- Problem details
Exactly and only the lines below from the one containing "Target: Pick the" down to the one containing "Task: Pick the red" are wanted, both included; please exclude every picture.

- Material provided
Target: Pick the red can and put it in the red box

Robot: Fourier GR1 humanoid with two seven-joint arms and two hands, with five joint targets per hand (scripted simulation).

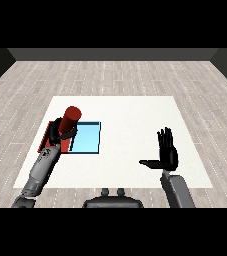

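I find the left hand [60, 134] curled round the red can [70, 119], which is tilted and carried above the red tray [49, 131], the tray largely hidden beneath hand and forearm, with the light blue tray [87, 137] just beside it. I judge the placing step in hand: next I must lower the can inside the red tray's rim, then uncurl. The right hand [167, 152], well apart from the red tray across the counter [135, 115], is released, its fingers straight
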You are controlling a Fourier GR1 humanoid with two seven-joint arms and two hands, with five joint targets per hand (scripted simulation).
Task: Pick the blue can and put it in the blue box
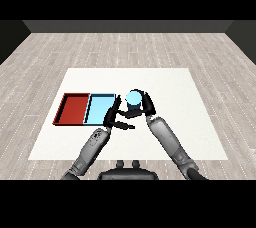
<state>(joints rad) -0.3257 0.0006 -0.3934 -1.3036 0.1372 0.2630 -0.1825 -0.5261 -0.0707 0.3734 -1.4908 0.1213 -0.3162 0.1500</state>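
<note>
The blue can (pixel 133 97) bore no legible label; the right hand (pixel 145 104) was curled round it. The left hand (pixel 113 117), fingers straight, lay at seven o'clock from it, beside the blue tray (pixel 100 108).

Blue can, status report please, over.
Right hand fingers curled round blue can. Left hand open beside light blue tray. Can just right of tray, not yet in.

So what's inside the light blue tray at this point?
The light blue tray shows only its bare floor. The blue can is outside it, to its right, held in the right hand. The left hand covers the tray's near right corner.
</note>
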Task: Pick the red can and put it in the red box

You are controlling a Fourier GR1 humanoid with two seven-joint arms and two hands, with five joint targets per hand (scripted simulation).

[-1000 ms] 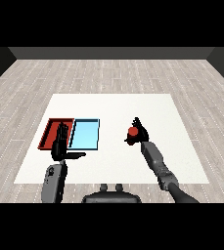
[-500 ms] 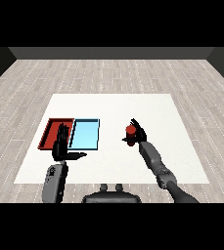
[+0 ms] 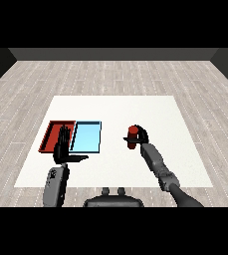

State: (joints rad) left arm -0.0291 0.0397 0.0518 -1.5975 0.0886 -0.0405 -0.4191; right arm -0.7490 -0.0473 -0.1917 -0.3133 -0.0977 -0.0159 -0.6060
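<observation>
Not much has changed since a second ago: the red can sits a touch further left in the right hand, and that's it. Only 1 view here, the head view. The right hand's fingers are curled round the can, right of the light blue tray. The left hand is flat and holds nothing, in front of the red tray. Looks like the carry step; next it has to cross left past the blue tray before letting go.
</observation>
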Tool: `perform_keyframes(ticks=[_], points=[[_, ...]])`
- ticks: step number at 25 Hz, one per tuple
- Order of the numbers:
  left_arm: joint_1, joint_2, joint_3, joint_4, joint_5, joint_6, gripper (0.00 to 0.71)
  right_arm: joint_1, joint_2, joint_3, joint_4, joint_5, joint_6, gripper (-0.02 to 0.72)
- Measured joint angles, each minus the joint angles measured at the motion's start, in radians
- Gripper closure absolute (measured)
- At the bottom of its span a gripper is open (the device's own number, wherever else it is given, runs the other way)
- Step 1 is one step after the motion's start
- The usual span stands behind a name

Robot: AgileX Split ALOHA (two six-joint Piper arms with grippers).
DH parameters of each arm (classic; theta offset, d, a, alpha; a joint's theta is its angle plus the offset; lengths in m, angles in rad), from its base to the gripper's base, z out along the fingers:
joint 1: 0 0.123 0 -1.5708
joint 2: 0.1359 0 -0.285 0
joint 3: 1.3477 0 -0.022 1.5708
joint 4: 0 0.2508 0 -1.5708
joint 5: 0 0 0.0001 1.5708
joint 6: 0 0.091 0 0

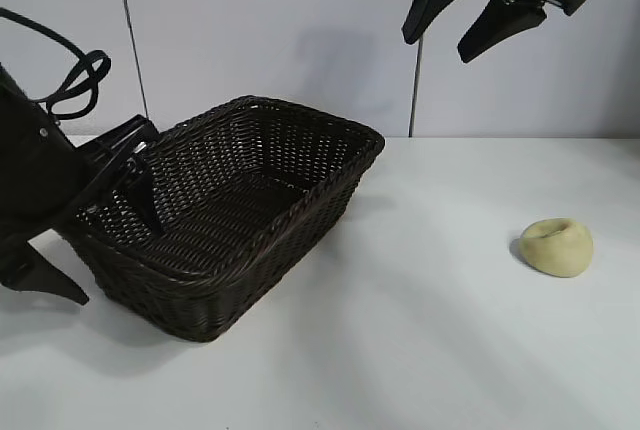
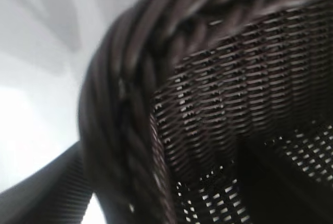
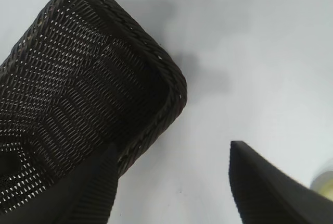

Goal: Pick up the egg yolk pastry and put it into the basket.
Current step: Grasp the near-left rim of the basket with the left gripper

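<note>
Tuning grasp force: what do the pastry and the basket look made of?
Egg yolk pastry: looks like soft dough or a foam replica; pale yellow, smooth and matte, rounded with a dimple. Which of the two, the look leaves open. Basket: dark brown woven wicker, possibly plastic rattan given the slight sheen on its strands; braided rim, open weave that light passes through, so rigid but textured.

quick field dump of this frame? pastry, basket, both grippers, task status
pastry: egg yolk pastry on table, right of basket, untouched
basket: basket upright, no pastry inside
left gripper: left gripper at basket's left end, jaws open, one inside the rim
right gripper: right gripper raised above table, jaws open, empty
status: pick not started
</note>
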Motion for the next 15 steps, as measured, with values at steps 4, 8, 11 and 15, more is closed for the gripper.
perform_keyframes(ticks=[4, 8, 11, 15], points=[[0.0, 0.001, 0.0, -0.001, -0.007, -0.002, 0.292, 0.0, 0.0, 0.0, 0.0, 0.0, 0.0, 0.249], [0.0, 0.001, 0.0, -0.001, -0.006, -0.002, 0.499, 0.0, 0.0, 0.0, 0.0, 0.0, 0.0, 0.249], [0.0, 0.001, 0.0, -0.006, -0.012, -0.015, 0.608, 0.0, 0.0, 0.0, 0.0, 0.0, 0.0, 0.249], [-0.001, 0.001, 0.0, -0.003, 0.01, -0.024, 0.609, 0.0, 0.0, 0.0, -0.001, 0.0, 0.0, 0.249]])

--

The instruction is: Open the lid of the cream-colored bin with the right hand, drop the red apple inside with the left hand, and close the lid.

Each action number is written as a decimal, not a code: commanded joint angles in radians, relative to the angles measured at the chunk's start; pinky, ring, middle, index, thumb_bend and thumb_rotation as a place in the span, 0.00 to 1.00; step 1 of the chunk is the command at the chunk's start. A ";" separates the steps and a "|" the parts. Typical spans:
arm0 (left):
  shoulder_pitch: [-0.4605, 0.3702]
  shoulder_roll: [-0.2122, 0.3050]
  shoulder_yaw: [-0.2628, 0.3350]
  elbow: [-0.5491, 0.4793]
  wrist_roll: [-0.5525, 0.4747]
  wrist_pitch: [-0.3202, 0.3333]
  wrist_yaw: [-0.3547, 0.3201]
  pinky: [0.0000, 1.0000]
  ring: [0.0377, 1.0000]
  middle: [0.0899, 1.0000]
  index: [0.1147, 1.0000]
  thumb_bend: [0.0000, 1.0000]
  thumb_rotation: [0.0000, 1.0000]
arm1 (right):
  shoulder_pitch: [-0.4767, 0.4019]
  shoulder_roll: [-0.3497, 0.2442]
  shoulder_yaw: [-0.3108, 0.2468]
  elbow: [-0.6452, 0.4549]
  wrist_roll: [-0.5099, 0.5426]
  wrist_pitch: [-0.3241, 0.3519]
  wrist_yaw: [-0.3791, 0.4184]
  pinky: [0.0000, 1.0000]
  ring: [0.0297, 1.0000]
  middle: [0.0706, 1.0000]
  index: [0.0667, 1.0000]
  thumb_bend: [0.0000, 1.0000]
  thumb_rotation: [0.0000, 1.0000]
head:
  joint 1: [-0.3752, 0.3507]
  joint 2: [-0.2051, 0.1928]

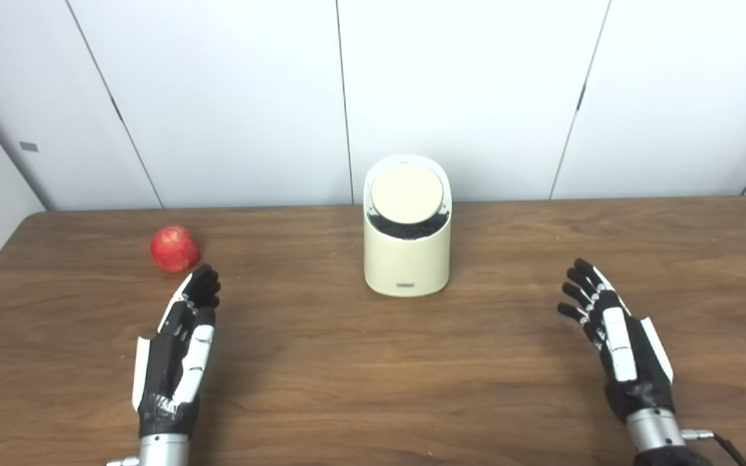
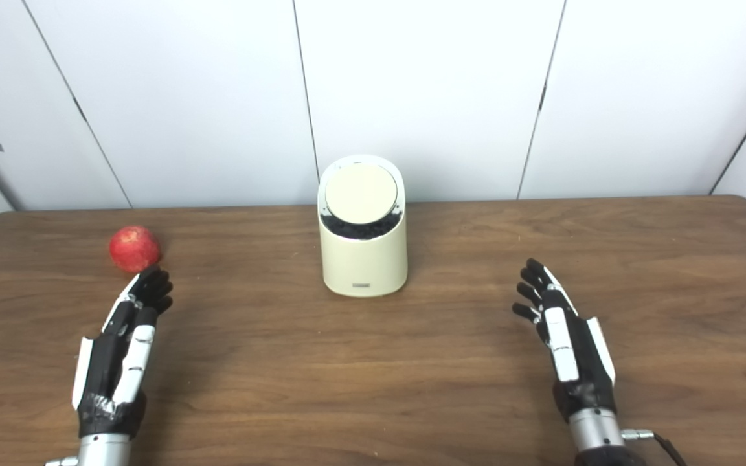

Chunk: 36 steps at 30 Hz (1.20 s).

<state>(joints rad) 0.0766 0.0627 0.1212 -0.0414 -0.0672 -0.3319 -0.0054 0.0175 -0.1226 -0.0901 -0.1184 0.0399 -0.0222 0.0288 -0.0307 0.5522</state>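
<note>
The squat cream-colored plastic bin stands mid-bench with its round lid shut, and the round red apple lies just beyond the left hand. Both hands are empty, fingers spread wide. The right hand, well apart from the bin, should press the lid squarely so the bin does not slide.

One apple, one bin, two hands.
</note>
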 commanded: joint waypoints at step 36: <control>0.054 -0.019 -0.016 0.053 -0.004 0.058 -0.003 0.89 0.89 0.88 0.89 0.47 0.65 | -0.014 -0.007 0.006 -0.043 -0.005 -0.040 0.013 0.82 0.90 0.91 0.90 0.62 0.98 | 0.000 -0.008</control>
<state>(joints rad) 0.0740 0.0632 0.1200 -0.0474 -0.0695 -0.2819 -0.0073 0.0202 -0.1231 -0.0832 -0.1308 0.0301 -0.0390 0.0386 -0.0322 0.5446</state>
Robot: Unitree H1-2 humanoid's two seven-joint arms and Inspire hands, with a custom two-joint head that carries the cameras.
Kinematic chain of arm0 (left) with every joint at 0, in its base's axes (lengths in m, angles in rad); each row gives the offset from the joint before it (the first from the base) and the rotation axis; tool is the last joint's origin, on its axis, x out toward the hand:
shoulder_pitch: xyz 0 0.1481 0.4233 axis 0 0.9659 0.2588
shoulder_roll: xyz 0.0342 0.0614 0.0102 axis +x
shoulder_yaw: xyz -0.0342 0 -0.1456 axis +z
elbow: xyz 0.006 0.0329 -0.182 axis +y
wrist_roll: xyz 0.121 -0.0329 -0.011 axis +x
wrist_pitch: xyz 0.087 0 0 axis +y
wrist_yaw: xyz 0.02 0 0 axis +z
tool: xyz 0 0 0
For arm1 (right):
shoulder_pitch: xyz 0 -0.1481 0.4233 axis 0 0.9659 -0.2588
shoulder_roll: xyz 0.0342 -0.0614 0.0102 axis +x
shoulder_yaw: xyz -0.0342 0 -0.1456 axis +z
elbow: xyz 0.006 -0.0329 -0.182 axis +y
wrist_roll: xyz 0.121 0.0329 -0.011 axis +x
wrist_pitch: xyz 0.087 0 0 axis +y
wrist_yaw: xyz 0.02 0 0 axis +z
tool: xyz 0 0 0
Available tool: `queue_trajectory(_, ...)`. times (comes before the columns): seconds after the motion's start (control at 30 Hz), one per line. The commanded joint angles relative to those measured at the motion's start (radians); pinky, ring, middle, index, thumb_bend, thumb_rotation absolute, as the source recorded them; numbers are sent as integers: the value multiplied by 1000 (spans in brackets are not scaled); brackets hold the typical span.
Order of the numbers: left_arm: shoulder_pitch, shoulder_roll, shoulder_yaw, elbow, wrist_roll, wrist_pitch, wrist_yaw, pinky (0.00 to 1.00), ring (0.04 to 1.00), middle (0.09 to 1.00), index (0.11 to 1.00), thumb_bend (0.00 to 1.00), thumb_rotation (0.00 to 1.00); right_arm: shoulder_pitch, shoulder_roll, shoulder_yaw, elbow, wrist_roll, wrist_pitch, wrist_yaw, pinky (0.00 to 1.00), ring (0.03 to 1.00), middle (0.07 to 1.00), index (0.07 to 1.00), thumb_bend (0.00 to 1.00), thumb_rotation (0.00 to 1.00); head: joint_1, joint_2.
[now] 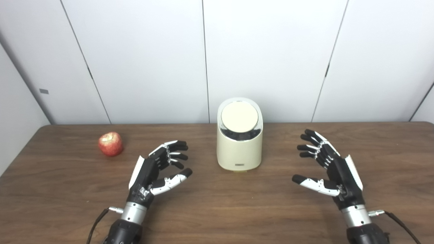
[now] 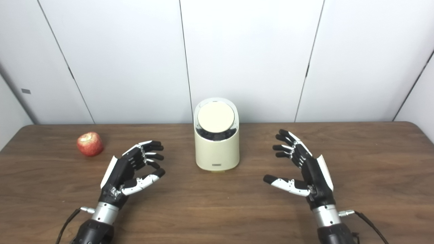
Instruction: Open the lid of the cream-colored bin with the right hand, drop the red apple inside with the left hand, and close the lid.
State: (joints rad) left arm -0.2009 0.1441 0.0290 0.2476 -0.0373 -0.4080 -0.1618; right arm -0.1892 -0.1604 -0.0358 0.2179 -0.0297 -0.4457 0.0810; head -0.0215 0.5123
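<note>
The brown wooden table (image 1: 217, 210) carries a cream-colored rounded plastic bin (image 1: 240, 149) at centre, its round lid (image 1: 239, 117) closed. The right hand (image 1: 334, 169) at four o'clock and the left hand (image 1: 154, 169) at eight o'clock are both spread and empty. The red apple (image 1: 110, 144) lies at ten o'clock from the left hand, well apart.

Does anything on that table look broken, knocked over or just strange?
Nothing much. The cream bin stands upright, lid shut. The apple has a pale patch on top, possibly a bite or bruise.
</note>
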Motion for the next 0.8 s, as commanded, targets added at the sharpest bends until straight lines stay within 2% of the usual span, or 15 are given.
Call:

- Result of this exercise
Target: Pick the red can and put it in the red box

Robot: Fourier GR1 humanoid with two seven-joint arms and two hands, with five joint targets per hand (scripted simulation).


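I find the left hand [60, 134] curled round the red can [70, 119], which is tilted and carried above the red tray [49, 131], the tray largely hidden beneath hand and forearm, with the light blue tray [87, 137] just beside it. I judge the placing step in hand: next I must lower the can inside the red tray's rim, then uncurl. The right hand [167, 152], well apart from the red tray across the counter [135, 115], is released, its fingers straight
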You are controlling a Fourier GR1 humanoid with two seven-joint arms and two hands, with five joint targets per hand (scripted simulation).
Task: Pick the blue can and put it in the blue box
<state>(joints rad) -0.3257 0.0006 -0.3934 -1.3036 0.1372 0.2630 -0.1825 -0.5261 -0.0707 0.3734 -1.4908 0.1213 -0.3162 0.1500</state>
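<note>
The blue can (pixel 133 97) bore no legible label; the right hand (pixel 145 104) was curled round it. The left hand (pixel 113 117), fingers straight, lay at seven o'clock from it, beside the blue tray (pixel 100 108).

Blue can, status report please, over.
Right hand fingers curled round blue can. Left hand open beside light blue tray. Can just right of tray, not yet in.

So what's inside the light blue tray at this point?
The light blue tray shows only its bare floor. The blue can is outside it, to its right, held in the right hand. The left hand covers the tray's near right corner.
</note>
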Task: Pick the red can and put it in the red box

What the exercise required is now done.